Chargé de mission à la Primature puis à l’Assemblée nationale, Bouga souligne avoir eu «tous les problèmes du monde» avec des «frères libéraux» qui «voulaient (le) liquider politiquement» dans le sillage des bisbilles avec son mentor. «En vain.» Un compagnonnage où il a dû subir «menaces, pressions, intimidations, venant de tous bords», égrène-t-il. «Ils (les libéraux) sont même allés voir Serigne Saliou par l’entremise de Cheikh Béthio qui était très proche de moi, pour lui demander de me donner l’ordre de regagner le Pds», soutient-il. Mais entre lui et le locataire actuel du Palais de l'avenue Senghor, «c’est une affaire de fidélité et de loyauté». «Lorsqu'il a commencé à être combattu à l'Assemblée nationale, j'étais à ses côtés. J'ai porté ce combat jusqu'au jour de sa démission, rendant le tablier en même temps que lui.»
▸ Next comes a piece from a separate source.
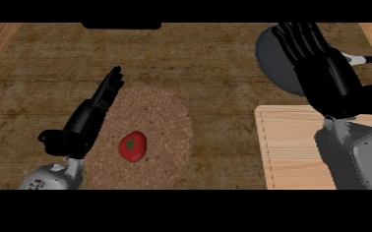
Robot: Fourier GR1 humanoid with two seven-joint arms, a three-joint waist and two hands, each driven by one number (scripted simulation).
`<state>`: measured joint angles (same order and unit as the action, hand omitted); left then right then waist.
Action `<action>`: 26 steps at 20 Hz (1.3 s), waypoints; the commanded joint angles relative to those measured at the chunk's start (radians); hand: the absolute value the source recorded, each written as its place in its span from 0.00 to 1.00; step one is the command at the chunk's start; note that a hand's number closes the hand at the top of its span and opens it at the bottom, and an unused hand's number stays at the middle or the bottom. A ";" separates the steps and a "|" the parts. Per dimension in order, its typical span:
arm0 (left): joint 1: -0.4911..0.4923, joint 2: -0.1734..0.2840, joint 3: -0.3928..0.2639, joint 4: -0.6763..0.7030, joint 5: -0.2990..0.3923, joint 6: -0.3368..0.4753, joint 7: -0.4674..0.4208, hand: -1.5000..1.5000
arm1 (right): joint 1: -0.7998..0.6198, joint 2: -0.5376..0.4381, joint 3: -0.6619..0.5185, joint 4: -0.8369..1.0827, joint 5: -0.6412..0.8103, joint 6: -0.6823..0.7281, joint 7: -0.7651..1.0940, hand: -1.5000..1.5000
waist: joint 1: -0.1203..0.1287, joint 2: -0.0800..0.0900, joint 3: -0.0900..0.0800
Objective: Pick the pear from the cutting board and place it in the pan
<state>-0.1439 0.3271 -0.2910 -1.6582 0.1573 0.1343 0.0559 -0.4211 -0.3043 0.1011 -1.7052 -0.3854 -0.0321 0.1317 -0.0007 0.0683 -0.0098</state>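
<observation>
No pear shows anywhere in the head view. The dark grey pan lies at the upper right, its handle end peeking out at the right edge. My right hand hangs over the pan with its fingers stretched out straight, covering much of the pan's inside; nothing shows in it. The light wooden cutting board sits at the lower right, partly under my right forearm, and its visible part is bare. My left hand rests open at the left, fingers pointing away from me.
A round woven mat lies left of centre with a red strawberry-like fruit on it, right beside my left hand. A dark object sits at the counter's far edge.
</observation>
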 commanded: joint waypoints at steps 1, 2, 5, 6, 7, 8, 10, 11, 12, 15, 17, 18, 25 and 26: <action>-0.019 -0.046 0.011 0.093 0.044 -0.024 0.022 0.50 | 0.050 -0.033 -0.080 0.083 -0.041 0.064 -0.052 1.00 | -0.007 -0.062 0.010; -0.030 -0.037 0.035 0.079 0.058 -0.013 0.060 0.50 | 0.096 -0.076 -0.156 0.147 -0.072 0.122 -0.131 1.00 | -0.009 -0.059 0.012; 0.079 -0.060 0.055 0.098 0.115 -0.014 0.021 0.50 | 0.184 -0.191 -0.356 0.205 -0.164 0.204 -0.213 1.00 | -0.026 -0.055 0.014; 0.089 -0.067 0.056 0.078 0.141 -0.016 0.051 0.50 | 0.222 -0.212 -0.408 0.240 -0.178 0.226 -0.254 1.00 | -0.033 -0.056 0.016; 0.067 -0.068 0.044 0.081 0.120 -0.003 0.059 0.50 | 0.217 -0.407 -0.256 0.184 0.211 0.131 -0.172 1.00 | -0.070 -0.028 -0.013; 0.092 -0.090 0.044 0.087 0.154 -0.011 0.068 0.50 | 0.272 -0.336 -0.368 0.285 0.162 0.057 -0.266 1.00 | -0.054 -0.038 0.013; 0.116 -0.105 0.026 0.085 0.181 -0.031 0.086 0.50 | 0.348 -0.244 -0.438 0.375 0.115 0.055 -0.461 0.00 | -0.033 -0.052 0.017; 0.122 -0.080 0.043 0.069 0.190 -0.048 0.088 0.50 | 0.351 -0.193 -0.487 0.403 0.064 0.044 -0.541 0.00 | -0.022 -0.059 0.017; 0.105 -0.084 0.052 0.078 0.210 -0.060 0.095 0.50 | 0.341 -0.195 -0.526 0.449 0.050 0.052 -0.603 0.00 | -0.017 -0.057 0.017; 0.107 -0.071 0.058 0.072 0.213 -0.075 0.123 0.50 | 0.440 -0.238 -0.564 0.522 0.051 0.208 -0.802 0.00 | -0.008 -0.066 0.012; 0.063 -0.099 0.050 0.148 0.188 -0.078 0.083 0.50 | 0.453 -0.337 -0.474 0.531 0.153 0.281 -0.743 0.00 | -0.008 -0.064 0.011; 0.027 -0.083 0.085 0.129 0.210 -0.058 0.136 0.50 | 0.479 -0.385 -0.437 0.502 0.203 0.296 -0.711 0.00 | -0.011 -0.064 0.010; 0.055 -0.093 0.052 0.112 0.199 -0.070 0.131 0.50 | 0.517 -0.662 -0.262 0.428 0.506 0.324 -0.490 0.00 | 0.010 -0.066 0.005; 0.062 -0.084 0.057 0.103 0.205 -0.078 0.136 0.50 | 0.510 -0.674 -0.234 0.389 0.519 0.340 -0.413 0.00 | 0.015 -0.068 0.004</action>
<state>-0.0872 0.2334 -0.2405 -1.5453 0.3526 0.0664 0.1779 0.0727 -0.8663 -0.2077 -1.2571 0.0290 0.2608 -0.4068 0.0066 0.0042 -0.0028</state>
Cet homme d’affaires, vendeur de pièces détachées et, à ses heures perdues, de voitures importées dites «venant», crée à cette époque des affrontements fratricides entre libéraux un mouvement dénommé «Dédiatti Wade» (NDLR : déboulonner Abdoulaye Wade) pour «épauler» Macky Sall. Dans la foulée, il devient membre fondateur de l'Alliance pour la République (APR). Il s'en targue d'ailleurs, avec joie et fierté. «Je suis le premier apériste dans le département de Guédiawaye, le premier à avoir vendu 5 000 cartes, avec mise en place de 74 comités à Golf Sud.» De quoi être payé en retour par un poste de député de la République. Mais pas seulement. Seydina Fall affirme avoir vendu jusqu'à sa propre voiture, «celle que Macky Sall m'avait offerte», précise-t-il, «pour la survie du parti quand, à un moment donné, il n'y avait plus assez de moyens».
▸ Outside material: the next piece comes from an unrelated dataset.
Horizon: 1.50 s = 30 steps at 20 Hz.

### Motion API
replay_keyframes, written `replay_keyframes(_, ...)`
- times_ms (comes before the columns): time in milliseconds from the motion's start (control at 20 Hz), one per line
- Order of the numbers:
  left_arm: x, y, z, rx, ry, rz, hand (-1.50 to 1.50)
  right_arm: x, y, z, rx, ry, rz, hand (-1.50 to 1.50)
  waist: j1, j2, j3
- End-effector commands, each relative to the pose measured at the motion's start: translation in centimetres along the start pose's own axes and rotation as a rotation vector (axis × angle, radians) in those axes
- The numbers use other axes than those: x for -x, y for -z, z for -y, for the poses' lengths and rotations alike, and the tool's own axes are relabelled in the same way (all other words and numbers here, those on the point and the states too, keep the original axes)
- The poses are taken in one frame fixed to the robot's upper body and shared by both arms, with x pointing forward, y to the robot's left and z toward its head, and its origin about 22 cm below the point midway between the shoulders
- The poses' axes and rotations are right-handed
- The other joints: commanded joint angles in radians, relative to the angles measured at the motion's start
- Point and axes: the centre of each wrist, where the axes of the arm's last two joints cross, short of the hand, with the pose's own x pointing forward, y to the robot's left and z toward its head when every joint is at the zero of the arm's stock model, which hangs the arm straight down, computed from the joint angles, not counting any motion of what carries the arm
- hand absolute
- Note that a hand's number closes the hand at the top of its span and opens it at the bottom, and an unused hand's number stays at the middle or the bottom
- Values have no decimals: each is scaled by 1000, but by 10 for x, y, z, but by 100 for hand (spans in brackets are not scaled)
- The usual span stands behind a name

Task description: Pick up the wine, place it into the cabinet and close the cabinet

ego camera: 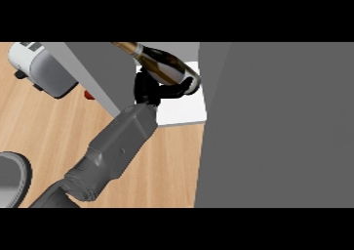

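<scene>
Left hand (154, 90) curled round wine (164, 63) — grey cabinet door (276, 127) beside, toaster (43, 68) left.

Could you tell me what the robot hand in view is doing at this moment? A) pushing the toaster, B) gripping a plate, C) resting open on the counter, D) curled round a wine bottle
D: the robot hand has its black fingers curled round the wine bottle, held up by the open cabinet.

— What surface do we see below?
— A light wooden worktop (43, 127), evenly lit. A white-and-grey toaster (39, 68) stands at the upper left.
— And lower left?
— A grey round pan (7, 178), partly cut off.
</scene>
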Motion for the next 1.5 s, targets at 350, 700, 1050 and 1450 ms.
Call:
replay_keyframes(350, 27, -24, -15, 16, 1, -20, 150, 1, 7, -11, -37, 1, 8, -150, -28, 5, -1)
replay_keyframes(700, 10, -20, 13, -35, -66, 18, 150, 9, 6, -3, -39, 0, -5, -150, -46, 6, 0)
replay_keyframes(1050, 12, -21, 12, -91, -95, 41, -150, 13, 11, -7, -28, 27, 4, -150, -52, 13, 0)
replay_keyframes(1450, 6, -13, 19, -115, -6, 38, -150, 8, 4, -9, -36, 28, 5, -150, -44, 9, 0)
«Vendeur de pièces détachées»
Et pourtant, l'honorable député Seydina Fall est revenu de loin. De la prison de Rebeuss. Lors de l'élection présidentielle de 1988, alors qu’il n’avait que 21 ans, complètement assujetti à Me Wade comme beaucoup de jeunes Sénégalais, il tombe dans une embrouille. «On m’a annoncé qu’il y a un surplus de bulletins dans un des bureaux de vote. Quand je suis allé demander des détails, le président du bureau refuse que j'y entre. J'ai refusé de lui obéir en tant que mandataire du PDS. Ensuite, j’ai forcé et brisé l’urne qui était en bois», se rappelle Bouga. Cueilli le même jour par des policiers et acheminé au commissariat de Guédiawaye, Seydina Fall est déféré dès le lendemain, «à la première heure», puis jugé en flagrant délit et condamné à 6 mois dont 3 ferme. «J'étais à la chambre 9 de la prison de Rebeuss, et tous mes voisins étaient des délinquants.» Cette chambre 9, «c’est un espace où règne la loi de la jungle et où seuls les plus forts survivent». Ce n'est qu'avec l'aide précieux d'un oncle qu'il a recouvré alors la liberté.
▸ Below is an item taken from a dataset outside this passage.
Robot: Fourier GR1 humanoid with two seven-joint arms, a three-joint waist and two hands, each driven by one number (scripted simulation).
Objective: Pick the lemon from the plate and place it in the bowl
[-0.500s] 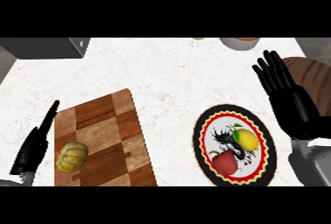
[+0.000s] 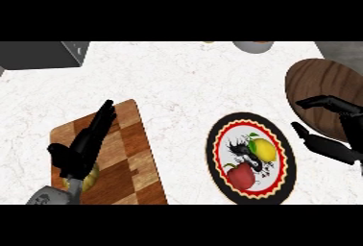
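Right hand (image 2: 327, 126) dropped beside plate (image 2: 221, 139) holding lemon (image 2: 264, 149).

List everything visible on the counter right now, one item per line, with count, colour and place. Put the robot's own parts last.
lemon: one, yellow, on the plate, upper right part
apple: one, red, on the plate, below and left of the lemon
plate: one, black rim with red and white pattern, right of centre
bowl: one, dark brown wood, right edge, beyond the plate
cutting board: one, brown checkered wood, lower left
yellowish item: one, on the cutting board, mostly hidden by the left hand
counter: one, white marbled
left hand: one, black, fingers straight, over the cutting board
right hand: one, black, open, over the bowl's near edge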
«La peine de mort, une nécessité»
Aujourd'hui, ce fervent talibé, encore monogame, et dont deux des trois enfants (dont une fille) portent le nom de Serigne Saliou Mbacké veut incarner un nouveau type de député. Le prototype du «représentant du peuple» qui se veut engagé pour «l'émergence de Guédiawaye», «la lutte contre les inondations et contre la pauvreté.» Il voudrait y parvenir avec l'appui du mouvement associatif dans lequel il a «fortement» milité, lui l'ancien footballeur au Port autonome de Dakar, aux Asc Fith-Mith et Golf Nord. Mais un projet lui tient à cœur, et il en a parlé publiquement, au grand dam des défenseurs des droits de l'Homme. «Le retour de la peine de mort, c'est une nécessité pour notre pays», professe-t-il. «J'ai obtenu le soutien de plusieurs députés, de juristes et de familles religieuses», s'enflamme Seydina Fall, qui se verrait déjà comme le porte-étendard d'une croisade morale contre la déliquescence des mœurs au Sénégal et pour la protection des Sénégalais. «Je ne serai jamais le député de Macky ni de l’APR, mais du peuple. Et si le président de la République nous amenait des lois scélérates comme le faisait Wade, je le combattrais sans état d'âme», promet ce baroudeur de la banlieue.